Oliver Frljić, Croatian theatre director and director of the Ivan Zajc Croatian National Theatre in Rijeka, is one of the rare contemporary theatre directors that re-define theatre in terms of the performative tactics that he uses instead of only composing the semiotics of theatrical apparatus. In his case the latter can only be a part of the strategy but it is never self-sufficient. His performances should be read more in the sense of the sticky objects to which our ideological symptoms get glued to in order for the socio-pathology to be seen, recognized, analyzed and interpreted. His theatre work is a practice of cultural, political, social and historiographic exorcism of that particularity which is repudiated, denied or neglected in a certain society. It never limits itself only to the stage work.
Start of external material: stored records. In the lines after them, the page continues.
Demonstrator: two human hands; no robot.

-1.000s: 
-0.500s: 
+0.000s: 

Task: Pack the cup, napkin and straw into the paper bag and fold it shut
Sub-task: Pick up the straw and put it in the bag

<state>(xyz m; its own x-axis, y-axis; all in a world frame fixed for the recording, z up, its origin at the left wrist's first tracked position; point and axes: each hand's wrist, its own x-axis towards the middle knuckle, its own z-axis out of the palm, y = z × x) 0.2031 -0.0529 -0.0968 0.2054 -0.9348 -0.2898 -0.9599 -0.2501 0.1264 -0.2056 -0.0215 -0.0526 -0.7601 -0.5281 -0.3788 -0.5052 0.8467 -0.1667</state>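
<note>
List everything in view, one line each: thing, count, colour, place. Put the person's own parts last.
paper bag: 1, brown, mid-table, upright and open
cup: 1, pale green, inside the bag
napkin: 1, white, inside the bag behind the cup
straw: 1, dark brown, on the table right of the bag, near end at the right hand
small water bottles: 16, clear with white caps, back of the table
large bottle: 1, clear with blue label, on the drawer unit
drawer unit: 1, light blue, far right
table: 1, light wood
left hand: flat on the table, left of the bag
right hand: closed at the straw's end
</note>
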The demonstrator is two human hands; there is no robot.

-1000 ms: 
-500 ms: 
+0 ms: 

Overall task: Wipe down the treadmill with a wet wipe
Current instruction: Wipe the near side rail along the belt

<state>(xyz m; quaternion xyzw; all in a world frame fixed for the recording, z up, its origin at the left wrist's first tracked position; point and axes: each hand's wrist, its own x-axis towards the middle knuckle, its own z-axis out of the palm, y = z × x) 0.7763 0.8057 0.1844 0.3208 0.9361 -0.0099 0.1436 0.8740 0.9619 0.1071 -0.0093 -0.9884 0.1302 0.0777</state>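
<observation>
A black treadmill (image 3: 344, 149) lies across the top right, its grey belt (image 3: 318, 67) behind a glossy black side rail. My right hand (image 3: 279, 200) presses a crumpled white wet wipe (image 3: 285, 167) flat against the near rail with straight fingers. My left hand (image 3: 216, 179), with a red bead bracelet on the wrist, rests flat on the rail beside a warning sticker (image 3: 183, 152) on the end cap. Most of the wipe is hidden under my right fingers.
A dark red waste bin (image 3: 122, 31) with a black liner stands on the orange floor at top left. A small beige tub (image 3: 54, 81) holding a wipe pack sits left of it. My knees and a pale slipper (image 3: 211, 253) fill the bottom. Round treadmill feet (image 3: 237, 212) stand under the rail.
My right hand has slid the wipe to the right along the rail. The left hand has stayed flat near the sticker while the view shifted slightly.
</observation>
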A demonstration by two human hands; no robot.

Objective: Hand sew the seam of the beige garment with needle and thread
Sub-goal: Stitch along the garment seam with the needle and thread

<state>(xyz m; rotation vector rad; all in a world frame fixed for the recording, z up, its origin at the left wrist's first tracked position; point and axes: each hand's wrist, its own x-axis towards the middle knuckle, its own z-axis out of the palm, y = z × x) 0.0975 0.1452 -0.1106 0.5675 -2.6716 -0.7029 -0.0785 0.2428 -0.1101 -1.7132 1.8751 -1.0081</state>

Frljić's notion of theatre is much wider: it is a social and political practice of (artistic) freedom that is never a territorial freedom of one (individual, nation, local society), because in order to make any sense of freedom, One has to make its fundamental division by making the way to its Other. So in Frljić's case a theatre around the theatre (the public space, the theatre building as a possibility of an art installation, the public relations etc.) is a logic continuation of his theatre work because he takes the whole theatre regime as a situation for the practice of freedom. Relation of Frljić's work towards theatre and society is very much like the relation between theoretical psychoanalysis and philosophy: the object of psychoanalysis lies exactly where philosophy assumes there's nothing to be thought of. That's why his work generates such a revolt and neurosis. How dares he! In this gloomy and depressive times that's one of the few possible elevations of hope.